» **What to work on**:
The expected output is the complete data, reproduced exactly.

» **Exercise data**:
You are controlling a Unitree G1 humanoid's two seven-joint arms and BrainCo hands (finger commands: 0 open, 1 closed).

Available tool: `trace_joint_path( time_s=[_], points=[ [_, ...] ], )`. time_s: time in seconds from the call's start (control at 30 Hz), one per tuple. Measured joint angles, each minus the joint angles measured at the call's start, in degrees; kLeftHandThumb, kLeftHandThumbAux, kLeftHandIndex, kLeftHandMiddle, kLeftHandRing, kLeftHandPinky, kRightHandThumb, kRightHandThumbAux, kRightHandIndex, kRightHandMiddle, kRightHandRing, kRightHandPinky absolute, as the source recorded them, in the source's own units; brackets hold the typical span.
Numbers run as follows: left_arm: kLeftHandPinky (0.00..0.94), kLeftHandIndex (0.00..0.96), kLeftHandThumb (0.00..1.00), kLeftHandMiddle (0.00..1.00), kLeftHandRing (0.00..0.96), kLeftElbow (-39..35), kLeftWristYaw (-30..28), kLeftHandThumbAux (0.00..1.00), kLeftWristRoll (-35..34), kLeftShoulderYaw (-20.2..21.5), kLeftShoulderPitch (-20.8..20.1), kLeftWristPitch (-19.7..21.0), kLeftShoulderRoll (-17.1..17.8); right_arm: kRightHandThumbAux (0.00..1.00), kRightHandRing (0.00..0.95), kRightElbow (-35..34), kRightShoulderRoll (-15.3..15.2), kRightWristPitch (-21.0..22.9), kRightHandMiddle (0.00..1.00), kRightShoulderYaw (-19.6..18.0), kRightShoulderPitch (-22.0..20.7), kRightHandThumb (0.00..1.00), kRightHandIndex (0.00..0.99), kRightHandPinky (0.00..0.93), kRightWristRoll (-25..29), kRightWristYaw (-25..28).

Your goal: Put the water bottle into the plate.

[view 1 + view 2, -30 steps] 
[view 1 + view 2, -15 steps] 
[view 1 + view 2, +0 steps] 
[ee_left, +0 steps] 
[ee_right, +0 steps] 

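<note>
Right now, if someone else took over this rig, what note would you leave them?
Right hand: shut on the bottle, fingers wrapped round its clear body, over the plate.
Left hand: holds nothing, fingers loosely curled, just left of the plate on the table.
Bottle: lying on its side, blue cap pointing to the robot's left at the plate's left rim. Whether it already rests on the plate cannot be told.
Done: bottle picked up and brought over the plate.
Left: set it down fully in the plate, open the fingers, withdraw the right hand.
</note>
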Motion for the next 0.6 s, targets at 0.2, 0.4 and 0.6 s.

» **Solution to this task**:
You are controlling a Unitree G1 humanoid's two seven-joint arms and BrainCo hands (finger commands: 0 open, 1 closed).

Available tool: `trace_joint_path( time_s=[_], points=[ [_, ...] ], )`. time_s: time in seconds from the call's start (control at 30 Hz), one per tuple. Measured joint angles, each minus the joint angles measured at the call's start, in degrees; kLeftHandThumb, kLeftHandThumbAux, kLeftHandIndex, kLeftHandMiddle, kLeftHandRing, kLeftHandPinky, kRightHandThumb, kRightHandThumbAux, kRightHandIndex, kRightHandMiddle, kRightHandRing, kRightHandPinky absolute, as the source recorded them, in the source's own units; brackets hold the typical span.
Numbers run as follows: left_arm: kLeftHandPinky (0.00..0.94), kLeftHandIndex (0.00..0.96), kLeftHandThumb (0.00..1.00), kLeftHandMiddle (0.00..1.00), kLeftHandRing (0.00..0.96), kLeftElbow (-39..35), kLeftWristYaw (-30..28), kLeftHandThumbAux (0.00..1.00), kLeftWristRoll (-35..34), kLeftShoulderYaw (-20.2..21.5), kLeftShoulderPitch (-20.8..20.1), kLeftWristPitch (-19.7..21.0), kLeftShoulderRoll (-17.1..17.8); right_arm: kRightHandThumbAux (0.00..1.00), kRightHandRing (0.00..0.95), kRightElbow (-35..34), kRightShoulderRoll (-15.3..15.2), kRightWristPitch (-21.0..22.9), kRightHandMiddle (0.00..1.00), kRightShoulderYaw (-19.6..18.0), kRightShoulderPitch (-22.0..20.7), kRightHandThumb (0.00..1.00), kRightHandIndex (0.00..0.99), kRightHandPinky (0.00..0.93), kRightWristRoll (-25..29), kRightWristYaw (-25..28).

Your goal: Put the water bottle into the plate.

[view 1 + view 2, -30 steps] 
[view 1 + view 2, -15 steps] 
[view 1 + view 2, +0 steps] 
[ee_left, +0 steps] 
[ee_right, +0 steps] 

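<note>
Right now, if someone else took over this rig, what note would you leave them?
Right hand: shut on the bottle, fingers wrapped round its clear body, over the plate.
Left hand: holds nothing, fingers loosely curled, just left of the plate on the table.
Bottle: lying on its side, blue cap pointing to the robot's left at the plate's left rim. Whether it already rests on the plate cannot be told.
Done: bottle picked up and brought over the plate.
Left: set it down fully in the plate, open the fingers, withdraw the right hand.
</note>
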Motion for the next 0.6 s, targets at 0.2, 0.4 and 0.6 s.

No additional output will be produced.